Żeby dostać do niego klucze, trzeba spełnić kilka warunków. Część z nich jest zapisana w ustawie o niektórych formach popierania budownictwa mieszkaniowego. Inne warunki są w statutach poszczególnych TBS-ów albo w ich umowach założycielskich.
Warunki ustawowe:
- Nie można zbyt dużo zarabiać. Dochód gospodarstwa domowego nie może przekraczać 130 proc. przeciętnego miesięcznego wynagrodzenia w województwie, a jeśli ktoś mieszka sam - o więcej niż 20 proc.. W przypadku gospodarstw dwuosobowych dopuszczalna jest nawet 80-proc. nadwyżka. Zaś rodziny liczniejsze dostają kolejne 40 proc. na każdą osobę (np. dziecko).
- Nie można mieć innego mieszkania (ani lokatorskiego, ani własnościowego) w tej samej miejscowości, w której będzie budował TBS.
- Trzeba wpłacić do TBS-u pieniądze. W grę wchodzi kaucja w wysokości 10 proc. wartości mieszkania, ale nie więcej niż 12-krotność miesięcznego czynszu (płacisz przy odbiorze kluczy). Przy wyprowadzce, TBS zwróci kaucję zwaloryzowaną o wskaźnik inflacji.
Ponadto oprócz kaucji większość TBS-ów żąda tzw. partycypacji. Wpłaty sięgają nawet 30 proc. wartości mieszkania, np. w Warszawie jest to przeważnie kilkadziesiąt tysięcy złotych. Jeśli się wyprowadzisz, odzyskasz te pieniądze. Partycypantami mogą też zostać pracodawcy, którzy chcą uzyskać mieszkania dla swoich pracowników, oraz gminy.
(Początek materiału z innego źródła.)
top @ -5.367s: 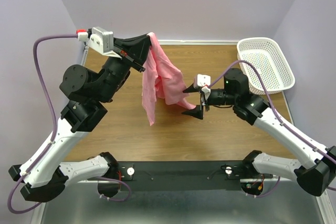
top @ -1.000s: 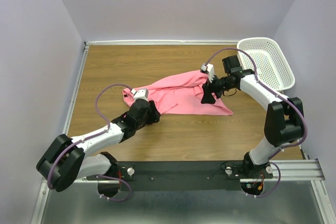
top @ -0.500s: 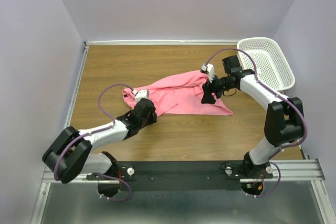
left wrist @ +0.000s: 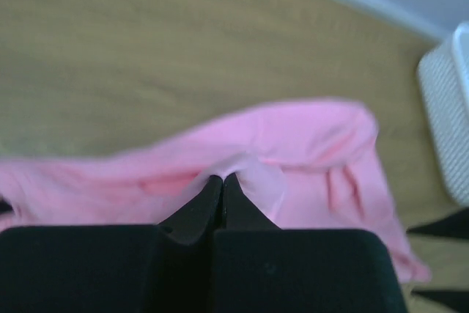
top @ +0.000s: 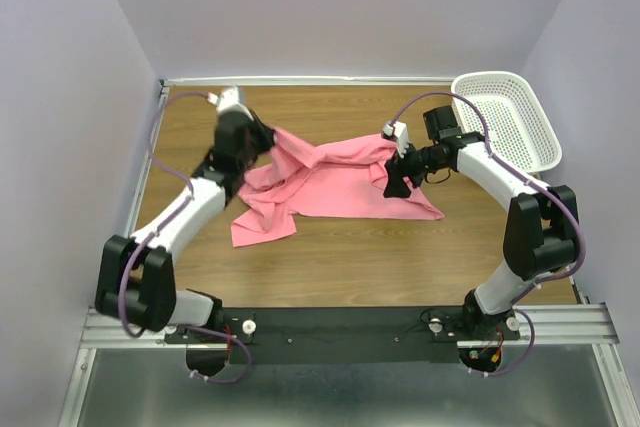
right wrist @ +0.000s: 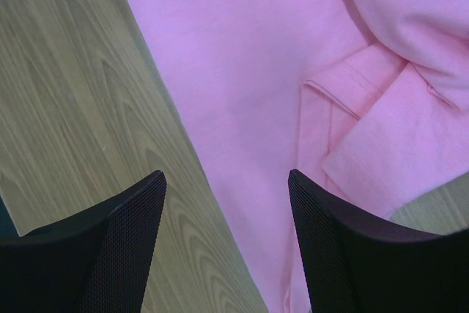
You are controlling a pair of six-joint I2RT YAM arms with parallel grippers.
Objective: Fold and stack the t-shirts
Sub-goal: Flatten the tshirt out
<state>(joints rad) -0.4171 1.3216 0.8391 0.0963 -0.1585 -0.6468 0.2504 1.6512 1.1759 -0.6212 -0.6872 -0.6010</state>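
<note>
Wood-grain table (top: 350, 257) enclosed by plain lilac walls, with a white basket (top: 505, 117) at its far corner as the reference point. One salmon-pink t-shirt (top: 340, 182) lies on the board beside the basket, toward the table's centre; it is rumpled and bunched, not spread flat.

Left gripper (left wrist: 222, 183), at the shirt's end farther from the basket: jaws closed tight on a small raised pinch of pink cloth, which peaks up from the board. Right gripper (right wrist: 226, 177), at the shirt's end nearer the basket: jaws spread wide over the garment's edge, nothing between them; whether the fingertips press the cloth cannot be told.

Progress, as judged: early. No clean fold is made and no stack is begun; the garment apparently remains to be flattened, folded and then placed. No second shirt is in view.

Materials and shapes: shirt of soft, matte knit that creases readily, with a stitched hem along a short sleeve folded over on itself; table smooth, with long streaked grain; basket of rigid perforated plastic, rounded-rectangular with a flared rim; gripper fingers (right wrist: 124, 243) black, tapered, with finely textured inner faces.
</note>
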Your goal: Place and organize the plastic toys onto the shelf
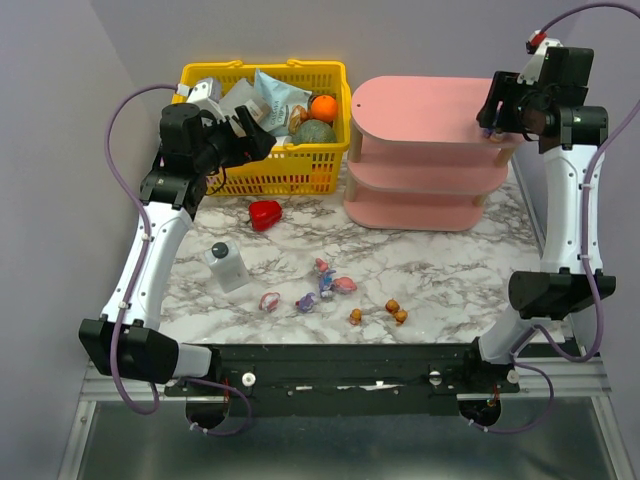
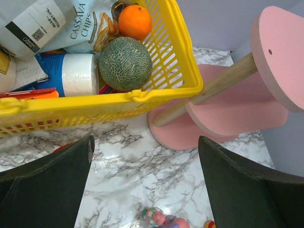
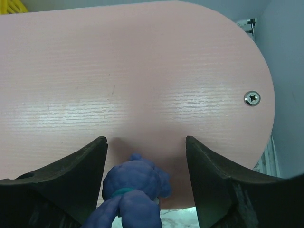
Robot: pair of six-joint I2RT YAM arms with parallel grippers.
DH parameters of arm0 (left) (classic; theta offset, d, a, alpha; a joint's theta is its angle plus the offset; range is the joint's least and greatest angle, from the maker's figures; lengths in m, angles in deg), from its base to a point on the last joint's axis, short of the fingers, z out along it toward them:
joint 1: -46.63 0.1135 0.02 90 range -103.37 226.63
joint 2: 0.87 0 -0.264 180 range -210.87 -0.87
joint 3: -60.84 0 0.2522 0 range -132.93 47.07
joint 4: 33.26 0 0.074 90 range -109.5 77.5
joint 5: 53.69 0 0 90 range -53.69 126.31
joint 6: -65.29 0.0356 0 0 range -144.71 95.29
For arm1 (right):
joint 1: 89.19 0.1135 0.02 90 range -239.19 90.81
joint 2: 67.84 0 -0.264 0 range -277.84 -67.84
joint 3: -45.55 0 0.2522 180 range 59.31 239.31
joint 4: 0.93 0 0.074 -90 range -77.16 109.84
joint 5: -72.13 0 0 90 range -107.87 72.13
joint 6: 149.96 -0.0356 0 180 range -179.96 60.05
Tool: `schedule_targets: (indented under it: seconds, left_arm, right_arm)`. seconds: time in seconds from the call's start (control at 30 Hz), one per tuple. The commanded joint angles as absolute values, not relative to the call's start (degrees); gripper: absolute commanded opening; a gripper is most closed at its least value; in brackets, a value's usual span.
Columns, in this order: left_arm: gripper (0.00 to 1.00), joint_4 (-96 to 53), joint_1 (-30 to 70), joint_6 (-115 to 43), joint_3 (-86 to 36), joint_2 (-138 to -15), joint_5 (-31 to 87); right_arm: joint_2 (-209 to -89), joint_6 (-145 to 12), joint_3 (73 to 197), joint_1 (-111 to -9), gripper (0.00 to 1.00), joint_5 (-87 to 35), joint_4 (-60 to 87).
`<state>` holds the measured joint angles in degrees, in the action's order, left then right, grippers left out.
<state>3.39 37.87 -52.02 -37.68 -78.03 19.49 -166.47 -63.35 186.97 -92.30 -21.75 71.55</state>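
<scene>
The pink shelf (image 1: 420, 110) stands at the back right; it also shows in the left wrist view (image 2: 237, 109) and its top board fills the right wrist view (image 3: 142, 71). My right gripper (image 1: 492, 130) (image 3: 145, 140) is open over the near right edge of the top board. A purple-blue bunny (image 3: 133, 190) stands between its jaws, close to the left one. Pink-white toys (image 1: 343, 285), another bunny (image 1: 305, 301) and orange toys (image 1: 392, 306) lie on the marble table. My left gripper (image 1: 262, 140) (image 2: 145, 142) is open and empty, high beside the basket, with a pink-white toy (image 2: 159, 217) below.
A yellow basket (image 1: 300, 170) (image 2: 142, 95) at the back left holds a melon (image 2: 125, 63), an orange (image 2: 134, 22) and packets. A red heart (image 1: 265, 214) lies in front of it. A white bottle (image 1: 228, 266) with a dark cap stands at the left.
</scene>
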Motion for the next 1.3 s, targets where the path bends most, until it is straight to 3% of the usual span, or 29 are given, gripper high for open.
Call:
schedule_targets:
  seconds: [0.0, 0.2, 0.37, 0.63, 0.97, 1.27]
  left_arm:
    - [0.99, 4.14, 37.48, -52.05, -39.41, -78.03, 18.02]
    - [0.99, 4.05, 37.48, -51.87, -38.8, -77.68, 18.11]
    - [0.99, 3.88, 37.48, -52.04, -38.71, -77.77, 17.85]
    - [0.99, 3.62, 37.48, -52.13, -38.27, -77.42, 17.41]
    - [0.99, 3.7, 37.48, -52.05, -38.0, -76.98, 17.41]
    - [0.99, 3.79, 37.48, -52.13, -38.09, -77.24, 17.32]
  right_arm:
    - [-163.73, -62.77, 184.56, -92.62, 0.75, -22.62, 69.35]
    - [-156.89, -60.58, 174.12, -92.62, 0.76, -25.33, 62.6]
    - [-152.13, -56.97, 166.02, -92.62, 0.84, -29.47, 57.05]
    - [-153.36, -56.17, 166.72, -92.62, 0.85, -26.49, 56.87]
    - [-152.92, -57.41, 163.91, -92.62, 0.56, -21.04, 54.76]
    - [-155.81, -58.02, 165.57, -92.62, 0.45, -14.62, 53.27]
W statucie TBS może określić inne warunki, np. dotyczące dochodów najemców. Niektóre TBS-y wymagają tzw. minimalnego progu zarobków. Chodzi o to, żeby najemca był w stanie płacić czynsz i jeszcze miał za co żyć. Opłaty za mieszkanie nie mogą przekroczyć 25-30 proc. domowego budżetu.
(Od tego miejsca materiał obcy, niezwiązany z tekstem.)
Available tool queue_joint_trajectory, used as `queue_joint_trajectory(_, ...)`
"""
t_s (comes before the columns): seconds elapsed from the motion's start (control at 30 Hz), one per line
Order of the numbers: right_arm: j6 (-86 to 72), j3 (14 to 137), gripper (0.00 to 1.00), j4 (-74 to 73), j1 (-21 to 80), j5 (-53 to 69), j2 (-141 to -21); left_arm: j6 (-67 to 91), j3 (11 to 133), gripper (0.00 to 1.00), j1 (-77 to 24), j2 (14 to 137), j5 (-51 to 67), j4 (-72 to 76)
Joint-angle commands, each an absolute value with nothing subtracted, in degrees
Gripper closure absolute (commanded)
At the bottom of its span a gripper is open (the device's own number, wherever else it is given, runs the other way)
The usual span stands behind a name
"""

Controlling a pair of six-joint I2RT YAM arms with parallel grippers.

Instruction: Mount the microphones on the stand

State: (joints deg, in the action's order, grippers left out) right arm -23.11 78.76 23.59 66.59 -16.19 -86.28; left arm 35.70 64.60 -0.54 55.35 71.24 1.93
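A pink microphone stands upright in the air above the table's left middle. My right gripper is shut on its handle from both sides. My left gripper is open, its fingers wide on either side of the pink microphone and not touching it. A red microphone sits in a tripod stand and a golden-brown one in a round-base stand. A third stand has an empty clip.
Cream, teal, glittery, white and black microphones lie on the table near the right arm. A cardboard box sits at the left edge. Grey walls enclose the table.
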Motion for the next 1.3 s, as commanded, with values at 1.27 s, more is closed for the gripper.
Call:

Trzeba się też liczyć z tym, że jeśli chętnych na mieszkania jest bardzo wielu, TBS przyzna je w pierwszej kolejności tym, którzy np. zwolnią mieszkania komunalne, mieszkają w budynku przeznaczonym do wyburzenia albo grozi im eksmisja z prywatnej kamienicy. Czasem preferowane są też osoby o "kwalifikacjach niezbędnych dla gminy", np. lekarze czy nauczyciele języków obcych.